Le troisième été tout changea et se précipita. Sven et moi on avait atteint nos seize ans. La villa était entièrement restaurée, à part toute une série de pièces intérieures qui attendaient un enduit final et des fresques. Beaucoup de pièces avaient gardé leurs anciennes fresques, restaurées, mais certaines salles, trop endommagées, avaient perdu toute trace de peinture.  En seulement deux ans Sven avait atteint une renommée  qui commença à dépasser les murs de son école. On l'appelait maintenant 'il leoncino' (le lionceau), jamais un élève de l'École d'Art de Florence n'avait reçu un surnom alors qu'il n'avait pas encore fini ses études. Les professeurs racontaient que ses fresques étaient si vivantes qu'on avait parfois l'impression que les êtres représentés bougeaient. Des propriétaires de grandes villas vinrent même de Rome, de Naples et de Milan pour admirer l'étrange prodige. La quatrième année Sven serait en stage. Ma famille est très influente à Florence, mon père fait partie des plus anciennes de la ville. Il fut donc décidé que Sven ferait partie de l'équipe qui réaliserait les nouvelles fresques. Juste avant de retourner en Toscane je rompis avec mon petit ami, et je fis des tests de santé. J'appris que j'étais en parfaite forme.

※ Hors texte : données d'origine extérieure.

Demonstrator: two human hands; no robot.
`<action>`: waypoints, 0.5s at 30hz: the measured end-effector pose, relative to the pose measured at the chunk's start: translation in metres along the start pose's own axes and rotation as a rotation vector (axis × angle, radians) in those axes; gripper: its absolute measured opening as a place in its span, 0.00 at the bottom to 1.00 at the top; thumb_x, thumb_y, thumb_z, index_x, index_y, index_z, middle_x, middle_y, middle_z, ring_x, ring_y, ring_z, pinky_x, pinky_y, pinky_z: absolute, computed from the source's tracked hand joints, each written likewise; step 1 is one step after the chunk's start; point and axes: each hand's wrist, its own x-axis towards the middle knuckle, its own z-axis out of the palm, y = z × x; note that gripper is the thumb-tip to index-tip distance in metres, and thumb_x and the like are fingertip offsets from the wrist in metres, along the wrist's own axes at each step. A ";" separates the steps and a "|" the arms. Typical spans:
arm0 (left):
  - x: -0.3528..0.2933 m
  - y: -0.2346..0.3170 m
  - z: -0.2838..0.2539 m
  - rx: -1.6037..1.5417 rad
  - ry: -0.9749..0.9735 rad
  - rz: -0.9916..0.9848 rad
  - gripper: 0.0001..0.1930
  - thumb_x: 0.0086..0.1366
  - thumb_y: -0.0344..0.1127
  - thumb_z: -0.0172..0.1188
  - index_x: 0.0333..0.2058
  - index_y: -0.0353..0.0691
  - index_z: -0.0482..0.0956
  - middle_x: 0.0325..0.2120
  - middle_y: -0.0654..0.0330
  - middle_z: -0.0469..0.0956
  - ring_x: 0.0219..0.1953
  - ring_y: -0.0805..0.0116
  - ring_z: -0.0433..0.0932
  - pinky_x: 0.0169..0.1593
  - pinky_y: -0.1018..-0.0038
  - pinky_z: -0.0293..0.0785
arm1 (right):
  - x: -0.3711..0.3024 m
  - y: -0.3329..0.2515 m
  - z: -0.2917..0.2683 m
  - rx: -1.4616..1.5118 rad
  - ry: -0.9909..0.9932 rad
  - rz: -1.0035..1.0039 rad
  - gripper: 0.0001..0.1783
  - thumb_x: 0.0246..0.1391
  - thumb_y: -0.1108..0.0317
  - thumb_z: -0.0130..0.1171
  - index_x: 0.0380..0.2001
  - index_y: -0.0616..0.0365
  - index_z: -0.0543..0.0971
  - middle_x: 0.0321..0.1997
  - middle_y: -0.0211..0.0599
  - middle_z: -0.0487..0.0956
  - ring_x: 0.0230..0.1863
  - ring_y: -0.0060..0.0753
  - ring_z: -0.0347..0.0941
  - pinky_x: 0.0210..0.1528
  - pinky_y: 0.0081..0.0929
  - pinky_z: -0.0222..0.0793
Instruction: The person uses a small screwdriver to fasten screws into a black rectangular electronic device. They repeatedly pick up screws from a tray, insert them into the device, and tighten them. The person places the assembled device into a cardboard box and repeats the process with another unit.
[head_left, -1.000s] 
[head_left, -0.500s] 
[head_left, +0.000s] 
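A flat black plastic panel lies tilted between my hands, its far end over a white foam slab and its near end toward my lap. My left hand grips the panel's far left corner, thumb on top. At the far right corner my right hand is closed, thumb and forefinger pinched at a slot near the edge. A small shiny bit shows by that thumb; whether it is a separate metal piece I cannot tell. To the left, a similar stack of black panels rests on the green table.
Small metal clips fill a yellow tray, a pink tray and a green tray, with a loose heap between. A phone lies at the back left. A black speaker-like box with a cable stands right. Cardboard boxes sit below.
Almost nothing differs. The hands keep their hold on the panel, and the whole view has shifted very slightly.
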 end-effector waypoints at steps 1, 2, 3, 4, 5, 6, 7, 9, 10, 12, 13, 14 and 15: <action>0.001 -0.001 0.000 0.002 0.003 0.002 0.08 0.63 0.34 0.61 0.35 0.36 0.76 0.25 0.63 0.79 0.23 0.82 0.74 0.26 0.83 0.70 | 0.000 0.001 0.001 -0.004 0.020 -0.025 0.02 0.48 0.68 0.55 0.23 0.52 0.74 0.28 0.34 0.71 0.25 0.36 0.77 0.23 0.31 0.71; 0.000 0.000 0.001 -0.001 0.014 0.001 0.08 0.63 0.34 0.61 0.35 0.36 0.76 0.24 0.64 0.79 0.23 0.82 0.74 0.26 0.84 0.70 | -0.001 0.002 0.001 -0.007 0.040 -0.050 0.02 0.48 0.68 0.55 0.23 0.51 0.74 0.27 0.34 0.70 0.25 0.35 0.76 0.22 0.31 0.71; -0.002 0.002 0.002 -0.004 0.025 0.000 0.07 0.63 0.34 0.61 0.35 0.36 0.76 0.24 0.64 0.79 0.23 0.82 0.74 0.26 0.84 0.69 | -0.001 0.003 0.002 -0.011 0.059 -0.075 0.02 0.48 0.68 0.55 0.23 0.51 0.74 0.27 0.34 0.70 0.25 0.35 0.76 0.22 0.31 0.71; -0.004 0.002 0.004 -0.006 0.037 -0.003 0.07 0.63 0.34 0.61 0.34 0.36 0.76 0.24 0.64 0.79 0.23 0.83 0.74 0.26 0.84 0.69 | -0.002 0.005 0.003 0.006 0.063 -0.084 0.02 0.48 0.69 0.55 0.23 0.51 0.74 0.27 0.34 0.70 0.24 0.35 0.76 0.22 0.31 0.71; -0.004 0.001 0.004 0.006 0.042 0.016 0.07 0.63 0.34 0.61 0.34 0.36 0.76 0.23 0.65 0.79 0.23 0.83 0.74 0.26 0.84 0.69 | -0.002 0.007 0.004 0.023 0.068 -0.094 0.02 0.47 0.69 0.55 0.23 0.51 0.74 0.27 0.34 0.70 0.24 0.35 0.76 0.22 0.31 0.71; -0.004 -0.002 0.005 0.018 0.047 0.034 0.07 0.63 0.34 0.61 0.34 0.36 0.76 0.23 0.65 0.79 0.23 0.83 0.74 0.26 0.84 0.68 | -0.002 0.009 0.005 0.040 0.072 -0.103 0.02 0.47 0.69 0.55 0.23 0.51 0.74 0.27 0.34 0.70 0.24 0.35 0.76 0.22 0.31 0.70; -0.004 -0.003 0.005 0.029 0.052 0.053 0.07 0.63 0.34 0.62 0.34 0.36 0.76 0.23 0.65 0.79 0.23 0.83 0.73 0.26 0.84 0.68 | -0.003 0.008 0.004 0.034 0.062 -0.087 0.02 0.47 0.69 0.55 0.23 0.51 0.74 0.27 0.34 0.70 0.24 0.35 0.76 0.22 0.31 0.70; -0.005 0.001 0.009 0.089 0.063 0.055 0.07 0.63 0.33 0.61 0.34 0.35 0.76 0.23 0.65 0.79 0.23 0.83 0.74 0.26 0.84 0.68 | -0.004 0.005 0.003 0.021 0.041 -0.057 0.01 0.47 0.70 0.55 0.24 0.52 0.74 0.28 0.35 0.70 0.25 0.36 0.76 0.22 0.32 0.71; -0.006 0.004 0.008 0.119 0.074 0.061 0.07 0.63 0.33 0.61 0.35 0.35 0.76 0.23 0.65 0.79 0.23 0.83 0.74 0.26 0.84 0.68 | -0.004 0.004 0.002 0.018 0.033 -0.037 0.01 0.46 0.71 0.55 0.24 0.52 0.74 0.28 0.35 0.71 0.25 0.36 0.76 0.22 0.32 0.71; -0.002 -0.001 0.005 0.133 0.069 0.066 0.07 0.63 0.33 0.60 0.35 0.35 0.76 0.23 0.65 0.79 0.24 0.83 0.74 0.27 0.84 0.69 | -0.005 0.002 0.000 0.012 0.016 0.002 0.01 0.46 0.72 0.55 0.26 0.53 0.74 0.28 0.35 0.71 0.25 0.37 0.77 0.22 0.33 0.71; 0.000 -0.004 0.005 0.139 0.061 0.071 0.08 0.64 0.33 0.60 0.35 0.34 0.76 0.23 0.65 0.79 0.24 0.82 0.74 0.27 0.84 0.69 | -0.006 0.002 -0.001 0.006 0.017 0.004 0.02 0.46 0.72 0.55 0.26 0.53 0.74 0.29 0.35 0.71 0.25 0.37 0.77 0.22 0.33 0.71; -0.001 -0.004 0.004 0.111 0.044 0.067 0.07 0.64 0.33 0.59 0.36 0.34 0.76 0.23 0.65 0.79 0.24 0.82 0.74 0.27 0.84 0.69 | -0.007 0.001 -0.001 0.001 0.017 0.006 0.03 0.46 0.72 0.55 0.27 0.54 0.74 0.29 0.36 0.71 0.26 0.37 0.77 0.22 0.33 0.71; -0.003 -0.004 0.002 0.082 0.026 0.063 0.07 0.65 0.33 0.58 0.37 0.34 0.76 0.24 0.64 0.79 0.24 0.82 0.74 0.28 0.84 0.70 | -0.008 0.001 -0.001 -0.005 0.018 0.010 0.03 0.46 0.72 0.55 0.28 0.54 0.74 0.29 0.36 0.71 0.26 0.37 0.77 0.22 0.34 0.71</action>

Sven était trop mignon, il m'attendit à la gare de Florence-Santa-Maria-Novella avec un bouquet de roses... Il était accompagné d'un camarade d'école florentin, Fabio. Sven dut vite lui passer le bouquet, car je l'étreignis très fort. Collé contre lui j'eus difficile à le lâcher, je fondais de désir. Nos vêtements tout blancs - on avait eu la même idée - étaient si fins que je sentis pleinement son corps. Son lingam dressé était pressé contre mon sexe humide, et j'en conçus une joie encore accrue. Je voulais l'épouser tout en entier et en détail, m'en imprégner, m'en saouler. Il n'était plus irréel, je le sentais enfin, tremblante j'humais à en perdre haleine son odeur délicieuse et l'inondai de baisers dans le cou, près de l'oreille et sur le visage. J'avais tant rêvé de nos retrouvailles. Soulagée je me rendis compte que non seulement il ne se retira pas comme l'été dernier, mais qu'il me laissa faire avec un merveilleux sourire avant de me rendre mes baisers, et de descendre ses deux mains de ma taille au bas de mes reins, à la naissance de mes fesses. Il n'osa pas descendre plus bas malgré mon désir brûlant. J'en avais totalement oublié le quai de la gare et tout ce qui nous environnait.

 - Dio mio! Che bella riunione!
Se contenta de dire son copain avec un grand sourire et un sifflement d'admiration, n'en perdant pas une miette. Il avait l'accent chantant des florentins.